The CIA failed to give George W. Bush a full briefing of the agency's detention and interrogation program for the first four years of its existence, according to a report released by the Senate Intelligence Committee on Tuesday. 

From 2002-2006, the CIA used interrogation techniques such as waterboarding, sleep deprivation and "wallings"(slamming detainees against a wall) to torture prisoners, but the president was not made aware of these methods until 2006, after three dozen detainees had already been subjected to them.

"According to CIA records, no CIA officer, up to and including CIA Directors George Tenet and Porter Goss, briefed the president on the specific CIA enhanced interrogation techniques before April 2006," the report states.

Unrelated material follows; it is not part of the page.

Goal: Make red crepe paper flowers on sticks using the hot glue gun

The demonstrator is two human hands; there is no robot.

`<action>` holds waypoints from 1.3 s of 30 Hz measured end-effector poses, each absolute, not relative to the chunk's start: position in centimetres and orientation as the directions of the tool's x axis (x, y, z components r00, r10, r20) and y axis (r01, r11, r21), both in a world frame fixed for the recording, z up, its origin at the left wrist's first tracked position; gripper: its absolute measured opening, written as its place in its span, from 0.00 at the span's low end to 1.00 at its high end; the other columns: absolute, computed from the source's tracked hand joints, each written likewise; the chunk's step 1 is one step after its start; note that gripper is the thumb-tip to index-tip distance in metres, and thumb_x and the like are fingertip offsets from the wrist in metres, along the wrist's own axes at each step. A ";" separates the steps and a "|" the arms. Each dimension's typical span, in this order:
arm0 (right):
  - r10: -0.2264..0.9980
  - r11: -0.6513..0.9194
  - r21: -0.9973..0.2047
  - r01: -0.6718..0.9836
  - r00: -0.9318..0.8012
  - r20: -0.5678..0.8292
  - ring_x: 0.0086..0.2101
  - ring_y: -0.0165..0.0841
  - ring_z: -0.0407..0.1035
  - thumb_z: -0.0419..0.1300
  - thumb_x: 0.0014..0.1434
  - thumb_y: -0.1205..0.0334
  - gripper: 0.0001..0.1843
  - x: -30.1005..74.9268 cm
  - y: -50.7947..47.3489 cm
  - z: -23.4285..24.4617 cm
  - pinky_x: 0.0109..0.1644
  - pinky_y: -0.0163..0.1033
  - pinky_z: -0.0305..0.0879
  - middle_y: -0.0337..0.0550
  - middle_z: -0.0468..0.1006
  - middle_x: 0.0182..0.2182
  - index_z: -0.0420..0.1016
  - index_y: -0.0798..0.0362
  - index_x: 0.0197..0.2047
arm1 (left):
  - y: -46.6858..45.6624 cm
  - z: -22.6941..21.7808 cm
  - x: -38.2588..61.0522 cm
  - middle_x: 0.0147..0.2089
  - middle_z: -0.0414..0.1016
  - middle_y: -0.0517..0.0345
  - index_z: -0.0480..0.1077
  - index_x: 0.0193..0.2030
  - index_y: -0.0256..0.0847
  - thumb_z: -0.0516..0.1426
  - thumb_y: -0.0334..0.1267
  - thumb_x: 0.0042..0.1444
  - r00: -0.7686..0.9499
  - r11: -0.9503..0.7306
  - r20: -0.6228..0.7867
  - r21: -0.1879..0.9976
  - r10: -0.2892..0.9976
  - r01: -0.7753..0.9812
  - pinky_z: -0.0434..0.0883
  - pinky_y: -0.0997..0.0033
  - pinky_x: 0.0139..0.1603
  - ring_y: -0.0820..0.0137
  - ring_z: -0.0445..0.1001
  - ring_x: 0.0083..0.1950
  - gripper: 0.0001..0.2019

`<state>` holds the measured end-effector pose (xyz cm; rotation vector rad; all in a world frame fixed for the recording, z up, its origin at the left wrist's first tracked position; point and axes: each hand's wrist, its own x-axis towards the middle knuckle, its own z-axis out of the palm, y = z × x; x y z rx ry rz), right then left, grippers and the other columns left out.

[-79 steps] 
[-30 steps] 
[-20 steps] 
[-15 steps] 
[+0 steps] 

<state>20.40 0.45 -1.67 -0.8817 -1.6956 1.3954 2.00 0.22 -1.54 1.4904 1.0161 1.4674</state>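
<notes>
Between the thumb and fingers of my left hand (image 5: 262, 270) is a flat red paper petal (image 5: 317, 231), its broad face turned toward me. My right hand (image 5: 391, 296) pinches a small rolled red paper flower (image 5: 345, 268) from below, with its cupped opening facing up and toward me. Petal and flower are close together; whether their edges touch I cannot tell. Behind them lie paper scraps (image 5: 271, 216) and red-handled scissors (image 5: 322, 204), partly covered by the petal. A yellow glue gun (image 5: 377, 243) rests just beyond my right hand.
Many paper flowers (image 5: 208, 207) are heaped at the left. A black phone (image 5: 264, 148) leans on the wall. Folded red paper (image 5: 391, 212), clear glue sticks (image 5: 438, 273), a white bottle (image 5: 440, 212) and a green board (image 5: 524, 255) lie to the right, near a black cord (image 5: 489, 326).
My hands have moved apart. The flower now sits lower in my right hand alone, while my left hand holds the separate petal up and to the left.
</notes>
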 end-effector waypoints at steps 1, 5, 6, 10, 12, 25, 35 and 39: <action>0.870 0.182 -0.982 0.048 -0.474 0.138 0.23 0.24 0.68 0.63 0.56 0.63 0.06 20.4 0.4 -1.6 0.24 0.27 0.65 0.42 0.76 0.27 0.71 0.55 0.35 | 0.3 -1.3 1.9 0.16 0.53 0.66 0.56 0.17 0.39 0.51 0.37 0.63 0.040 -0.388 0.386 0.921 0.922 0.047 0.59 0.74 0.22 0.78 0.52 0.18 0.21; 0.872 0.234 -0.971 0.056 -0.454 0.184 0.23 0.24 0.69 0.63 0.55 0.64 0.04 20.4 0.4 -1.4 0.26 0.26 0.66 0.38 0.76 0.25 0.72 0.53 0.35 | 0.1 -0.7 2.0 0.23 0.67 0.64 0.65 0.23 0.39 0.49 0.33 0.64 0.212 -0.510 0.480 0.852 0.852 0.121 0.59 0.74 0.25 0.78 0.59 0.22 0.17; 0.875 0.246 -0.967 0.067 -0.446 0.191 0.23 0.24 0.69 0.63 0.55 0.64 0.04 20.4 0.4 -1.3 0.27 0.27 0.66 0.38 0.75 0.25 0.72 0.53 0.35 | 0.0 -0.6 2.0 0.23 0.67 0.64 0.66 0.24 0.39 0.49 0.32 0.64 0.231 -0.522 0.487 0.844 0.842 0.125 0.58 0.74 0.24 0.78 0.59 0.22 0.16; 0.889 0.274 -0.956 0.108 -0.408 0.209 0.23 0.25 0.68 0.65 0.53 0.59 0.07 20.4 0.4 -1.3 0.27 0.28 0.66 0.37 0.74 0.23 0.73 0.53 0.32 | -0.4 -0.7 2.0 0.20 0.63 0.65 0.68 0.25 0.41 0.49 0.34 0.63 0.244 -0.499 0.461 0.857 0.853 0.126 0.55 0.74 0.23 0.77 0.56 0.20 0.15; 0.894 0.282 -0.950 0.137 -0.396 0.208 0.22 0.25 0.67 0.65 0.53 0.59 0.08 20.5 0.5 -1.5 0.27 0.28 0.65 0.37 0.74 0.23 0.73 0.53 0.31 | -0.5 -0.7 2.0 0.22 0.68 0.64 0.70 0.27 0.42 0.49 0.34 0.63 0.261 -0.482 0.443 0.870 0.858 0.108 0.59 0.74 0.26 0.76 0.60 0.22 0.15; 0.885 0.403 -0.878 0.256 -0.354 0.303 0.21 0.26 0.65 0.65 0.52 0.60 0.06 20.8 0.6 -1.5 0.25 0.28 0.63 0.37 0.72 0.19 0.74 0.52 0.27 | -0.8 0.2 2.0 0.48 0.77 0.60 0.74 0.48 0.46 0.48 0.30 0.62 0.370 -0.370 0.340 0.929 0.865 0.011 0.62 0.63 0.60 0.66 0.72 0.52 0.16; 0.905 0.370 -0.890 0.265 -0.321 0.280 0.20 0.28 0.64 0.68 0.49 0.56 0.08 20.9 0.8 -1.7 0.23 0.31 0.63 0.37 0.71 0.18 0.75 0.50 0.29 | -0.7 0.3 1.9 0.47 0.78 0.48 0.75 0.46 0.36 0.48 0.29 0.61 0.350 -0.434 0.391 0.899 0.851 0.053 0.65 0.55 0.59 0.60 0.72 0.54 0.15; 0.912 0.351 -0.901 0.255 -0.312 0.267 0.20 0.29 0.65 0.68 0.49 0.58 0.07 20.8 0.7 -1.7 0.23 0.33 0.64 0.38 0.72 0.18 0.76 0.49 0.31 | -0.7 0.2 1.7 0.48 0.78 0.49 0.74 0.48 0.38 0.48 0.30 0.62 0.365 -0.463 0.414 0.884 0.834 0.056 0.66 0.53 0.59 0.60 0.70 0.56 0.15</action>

Once he was briefed, Bush reportedly “expressed discomfort" with some of the agency's interrogation techniques.

The CIA has denied that Bush had no knowledge of the agency's methods. A CIA statement released in 2013 claimed Bush had admitted in his autobiography to personally approving the interrogation techniques after discussing them with George Tenet.

Former CIA Acting General Counsel John Rizzo remembers it differently: "The one senior US Government national security official during this time—from August 2002 through 2003—who I did not believe was knowledgeable about the E.I.T.s was President Bush himself," Rizzo wrote in his 2014 memoir. "He was not present at any of the Principal Committee meetings."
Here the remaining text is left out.